▶ [Problem to work on]: The lines below, from the first through the one containing "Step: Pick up", are to be given again exactly, with pictures left out and nothing added.
◆ ◆ ◆ ◆ ◆
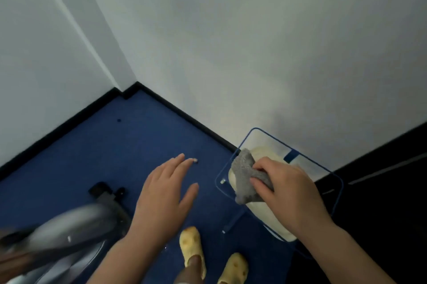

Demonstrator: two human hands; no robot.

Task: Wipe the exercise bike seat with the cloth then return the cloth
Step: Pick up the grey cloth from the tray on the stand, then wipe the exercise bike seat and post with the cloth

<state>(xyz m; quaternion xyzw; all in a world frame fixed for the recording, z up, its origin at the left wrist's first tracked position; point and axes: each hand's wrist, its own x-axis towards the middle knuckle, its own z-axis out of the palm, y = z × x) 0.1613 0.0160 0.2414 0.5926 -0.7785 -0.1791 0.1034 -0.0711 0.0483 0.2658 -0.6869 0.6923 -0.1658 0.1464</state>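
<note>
Walls (231, 41): two pale walls meet in a corner far behind the clear table, edged at the floor by a black skirting strip.
Carpet (143, 136): deep blue, spreading out to the left of the clear table and under it.
Dark unit (381, 191): a black surface just to the right of the clear table; what it is cannot be told.
Exercise bike (69, 233): grey body, blurred, low and well to the left of the clear table; its seat cannot be made out.
Clear table (337, 191): a see-through top with a blue-looking rim and rounded corners, standing against the wall.
Cream object (265, 212): pale and rounded, seen through the clear table; unclear whether it lies on or under the top.
Right hand (291, 191): over the clear table, fingers closed tight around the cloth.
Left hand (166, 191): to the left of the clear table, above the carpet, palm down, fingers spread wide, holding nothing.
Cloth (247, 177): grey, fluffy, bunched in the right hand, both ends hanging free above the near-left part of the clear table.
Slippers (191, 249): yellow with holes, on the feet, on the carpet below and left of the clear table.
</note>
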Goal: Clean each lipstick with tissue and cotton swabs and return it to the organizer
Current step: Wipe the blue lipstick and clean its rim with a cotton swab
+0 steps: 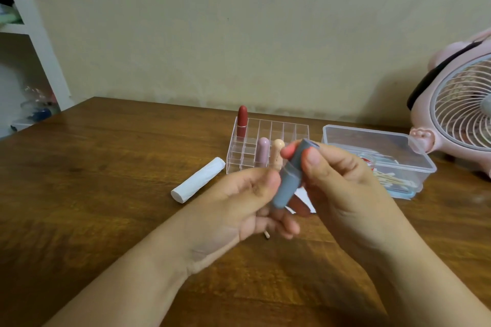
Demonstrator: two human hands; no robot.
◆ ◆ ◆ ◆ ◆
▶ [Finished task]:
Demonstrator: two human hands; no robot.

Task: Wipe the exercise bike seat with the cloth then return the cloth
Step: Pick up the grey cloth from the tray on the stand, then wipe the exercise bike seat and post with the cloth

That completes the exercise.